The entrance of the Angel eating house. “Smážené speciality” – “Fried specialities!” Can you imagine? Photo by Jan Čech, 1970s

The Angel junction in the late 1970s, from here

Then in 1980 this also came to an end. The Smíchov stop of the underground’s B line was placed in the block of buildings where the Angel had stood. The Golden Angel was pulled down on 16 January 1980, and the metro station, as well as the junction – for, of course, such a sacerdotal name could not be tolerated – were rechristened Moscow. Only the emblematic angel mural on the facade tympanum, the work of the eminent late 19th-century historical painter Václav Brožík (1870) was saved by the restorer Olga Beránková. And above the station they begin building the Moscow department store, which, however, was never completed. For years, from the partly finished walls of the ground floor loomed up the stumps of the iron girders of the concrete monster, planned to be five storeys.

The mural, since 2000 at the entrance of the metro station (see below)


But Smíchov did not fully remain without an angel even after 1980. In 1929, they had transported over and, in the Kinsky garden, installed the wooden Greek Catholic church of St. Michael the Archangel from Nagylucska – Velyki Lučki – in Subcarpathia, which had been carved out of Hungary and awarded to Czechoslovakia by the 1920 Treaty of Trianon. The Czech public at the time cherished a kind of romantic image of the tiny, archaic and unspoiled Slavic villages in the Carpathian mountains, and they enthusiastically received this exotic ambassador from the remote province, officially a gift of the people of Rusinsko to the new capital. The archangel has ever since kept guard over the quarter from the Petřín hillside. From under the church tower an excellent view over Smíchov can be seen, as well as Vyšehrad Castle on the other side of the river.

Consecration ceremony of the church of St. Michael the Archangel in Smíchov, 10 September 1929

After the Velvet Revolution, the rehabilitation of Smíchov, where the proportion of the industrial areas which was outdated or ruined during the socialist period was particularly large, took place quite slowly. Development was given a great impetus by the fact that the ING Group Real Estate chose Smíchov as its center in Bohemia, precisely because of its major brownfield areas just some minutes away from the center of Prague. In the first phase, by the autumn of 2000, they built the New Smíchov shopping center – about which we will write later – on the site of the massive Ringhoffer-Tatra factory, decaying in the center of Smíchov; and in place of the torso of the Moscow department store, that is, of the former Angel, they built the Golden Angel office building.

The architect was the Frenchman Jean Nouvel, designer of iconic buildings, such as Vienna’s Gasometers, Barcelona’s Torre Agbar, Paris’s Musée du quai Branlay, or Copenhagen’s Koncerthuset.
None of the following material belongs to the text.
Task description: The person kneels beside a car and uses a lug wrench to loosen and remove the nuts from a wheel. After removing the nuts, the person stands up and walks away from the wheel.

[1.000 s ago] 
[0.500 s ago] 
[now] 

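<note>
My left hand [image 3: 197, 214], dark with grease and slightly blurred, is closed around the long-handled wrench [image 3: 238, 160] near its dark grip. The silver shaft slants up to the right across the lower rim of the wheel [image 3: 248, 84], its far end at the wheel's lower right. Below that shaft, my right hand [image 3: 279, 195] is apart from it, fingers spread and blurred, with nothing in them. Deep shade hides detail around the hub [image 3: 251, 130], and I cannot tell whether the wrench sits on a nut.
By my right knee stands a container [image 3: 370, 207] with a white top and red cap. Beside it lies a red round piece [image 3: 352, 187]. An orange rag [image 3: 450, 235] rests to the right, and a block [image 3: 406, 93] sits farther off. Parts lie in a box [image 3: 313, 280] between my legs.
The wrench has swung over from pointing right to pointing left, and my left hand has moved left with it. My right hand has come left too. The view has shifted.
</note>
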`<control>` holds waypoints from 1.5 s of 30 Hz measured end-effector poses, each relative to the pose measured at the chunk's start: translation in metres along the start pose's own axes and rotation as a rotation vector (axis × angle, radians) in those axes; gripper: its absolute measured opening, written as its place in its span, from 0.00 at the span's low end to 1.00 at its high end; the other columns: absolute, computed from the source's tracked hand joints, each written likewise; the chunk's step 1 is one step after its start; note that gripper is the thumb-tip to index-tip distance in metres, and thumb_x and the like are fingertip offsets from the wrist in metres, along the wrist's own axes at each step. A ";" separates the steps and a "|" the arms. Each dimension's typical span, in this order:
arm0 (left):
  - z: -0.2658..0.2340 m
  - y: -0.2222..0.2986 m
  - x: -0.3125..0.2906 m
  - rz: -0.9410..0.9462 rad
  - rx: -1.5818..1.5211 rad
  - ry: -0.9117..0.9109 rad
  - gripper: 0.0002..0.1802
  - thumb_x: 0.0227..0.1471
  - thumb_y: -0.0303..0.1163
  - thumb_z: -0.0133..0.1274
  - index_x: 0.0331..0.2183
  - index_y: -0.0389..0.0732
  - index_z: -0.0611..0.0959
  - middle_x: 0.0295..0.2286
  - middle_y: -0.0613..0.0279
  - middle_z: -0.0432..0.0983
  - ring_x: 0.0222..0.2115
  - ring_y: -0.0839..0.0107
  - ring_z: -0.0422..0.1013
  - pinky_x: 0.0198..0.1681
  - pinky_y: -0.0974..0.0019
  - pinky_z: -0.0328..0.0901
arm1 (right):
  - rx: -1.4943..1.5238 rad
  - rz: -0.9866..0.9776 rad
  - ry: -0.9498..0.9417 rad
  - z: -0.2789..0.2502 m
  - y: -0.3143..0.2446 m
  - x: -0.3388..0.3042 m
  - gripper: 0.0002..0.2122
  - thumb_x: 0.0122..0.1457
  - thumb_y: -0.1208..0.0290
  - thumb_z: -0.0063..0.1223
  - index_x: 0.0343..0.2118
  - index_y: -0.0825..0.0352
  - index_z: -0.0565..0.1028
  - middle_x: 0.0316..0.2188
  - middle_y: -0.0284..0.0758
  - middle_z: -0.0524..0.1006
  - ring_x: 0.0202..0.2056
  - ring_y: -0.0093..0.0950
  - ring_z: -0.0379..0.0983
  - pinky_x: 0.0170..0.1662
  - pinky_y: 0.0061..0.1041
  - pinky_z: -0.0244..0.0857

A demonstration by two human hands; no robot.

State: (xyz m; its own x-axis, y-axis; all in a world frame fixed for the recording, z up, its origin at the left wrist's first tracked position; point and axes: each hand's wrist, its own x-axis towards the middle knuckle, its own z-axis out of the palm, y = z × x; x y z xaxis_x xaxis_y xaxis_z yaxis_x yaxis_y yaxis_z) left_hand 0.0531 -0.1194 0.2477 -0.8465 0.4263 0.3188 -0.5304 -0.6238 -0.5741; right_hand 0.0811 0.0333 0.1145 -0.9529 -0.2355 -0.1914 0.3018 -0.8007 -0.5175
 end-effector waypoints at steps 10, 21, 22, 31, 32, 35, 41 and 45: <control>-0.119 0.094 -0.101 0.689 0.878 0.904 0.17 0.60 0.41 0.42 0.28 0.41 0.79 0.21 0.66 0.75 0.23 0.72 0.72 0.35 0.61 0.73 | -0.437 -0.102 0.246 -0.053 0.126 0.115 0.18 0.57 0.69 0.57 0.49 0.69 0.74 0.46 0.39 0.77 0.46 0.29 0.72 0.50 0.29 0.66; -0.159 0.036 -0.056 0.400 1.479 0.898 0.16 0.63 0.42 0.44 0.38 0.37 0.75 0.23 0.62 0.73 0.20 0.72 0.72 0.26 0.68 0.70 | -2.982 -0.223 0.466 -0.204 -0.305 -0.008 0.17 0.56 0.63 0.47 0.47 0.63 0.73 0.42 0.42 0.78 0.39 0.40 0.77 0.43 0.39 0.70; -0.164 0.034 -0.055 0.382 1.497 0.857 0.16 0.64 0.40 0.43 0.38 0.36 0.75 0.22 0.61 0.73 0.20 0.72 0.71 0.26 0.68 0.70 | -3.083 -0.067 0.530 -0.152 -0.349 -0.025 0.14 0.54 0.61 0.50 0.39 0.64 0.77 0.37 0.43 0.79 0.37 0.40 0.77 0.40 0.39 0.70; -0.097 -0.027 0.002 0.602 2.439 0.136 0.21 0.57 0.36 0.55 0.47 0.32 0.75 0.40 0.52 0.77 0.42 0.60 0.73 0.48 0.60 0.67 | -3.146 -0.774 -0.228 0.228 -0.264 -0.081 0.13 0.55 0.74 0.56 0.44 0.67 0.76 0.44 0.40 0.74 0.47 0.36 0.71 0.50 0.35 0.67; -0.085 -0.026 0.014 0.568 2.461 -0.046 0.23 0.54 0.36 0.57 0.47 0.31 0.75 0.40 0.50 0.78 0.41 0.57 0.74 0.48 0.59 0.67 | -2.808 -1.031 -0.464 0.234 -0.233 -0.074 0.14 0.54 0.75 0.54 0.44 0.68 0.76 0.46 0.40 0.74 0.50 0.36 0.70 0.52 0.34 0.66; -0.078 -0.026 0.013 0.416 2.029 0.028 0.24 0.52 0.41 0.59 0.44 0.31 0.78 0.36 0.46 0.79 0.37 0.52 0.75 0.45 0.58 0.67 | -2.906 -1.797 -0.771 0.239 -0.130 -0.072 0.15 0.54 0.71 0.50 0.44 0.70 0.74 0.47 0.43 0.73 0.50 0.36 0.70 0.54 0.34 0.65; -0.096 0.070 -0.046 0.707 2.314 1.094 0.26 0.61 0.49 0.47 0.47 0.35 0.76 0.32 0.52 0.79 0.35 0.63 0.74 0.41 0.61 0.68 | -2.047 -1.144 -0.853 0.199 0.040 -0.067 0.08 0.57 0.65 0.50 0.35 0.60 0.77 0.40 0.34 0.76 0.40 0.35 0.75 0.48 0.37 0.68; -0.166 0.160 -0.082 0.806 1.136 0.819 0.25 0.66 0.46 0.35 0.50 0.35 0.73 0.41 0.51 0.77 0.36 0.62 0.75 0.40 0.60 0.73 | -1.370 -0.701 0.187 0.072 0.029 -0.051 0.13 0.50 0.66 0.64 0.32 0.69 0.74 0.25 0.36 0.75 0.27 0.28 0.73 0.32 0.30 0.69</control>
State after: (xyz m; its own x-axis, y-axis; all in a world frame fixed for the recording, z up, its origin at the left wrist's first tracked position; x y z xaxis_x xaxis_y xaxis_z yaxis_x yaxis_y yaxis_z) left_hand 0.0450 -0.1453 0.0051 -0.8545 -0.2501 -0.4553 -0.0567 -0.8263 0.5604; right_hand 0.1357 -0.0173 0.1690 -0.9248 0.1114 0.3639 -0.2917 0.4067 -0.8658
No wonder then, that Prague’s Golden Angel also has become an emblematic building. It floats over the neighborhood like a blue ship, its stern rising up precisely at the spot of the old Golden Angel, on the corner of the block. Beneath it, at the corner of the reconstructed metro station – on the upper floor of the Colosseum pizzeria, to be exact – the angel mural saved from the tympanum of the old restaurant was exhibited. The tower is decorated with quotes from great Prague authors, such as Kafka, Rilke, Gustav Meyrink, Konstantin Biebl, and Jiří Orten. And above them, as for the third in a row, the angel who became man from Wim Wenders’ Wings of desire keeps guard over Smíchov.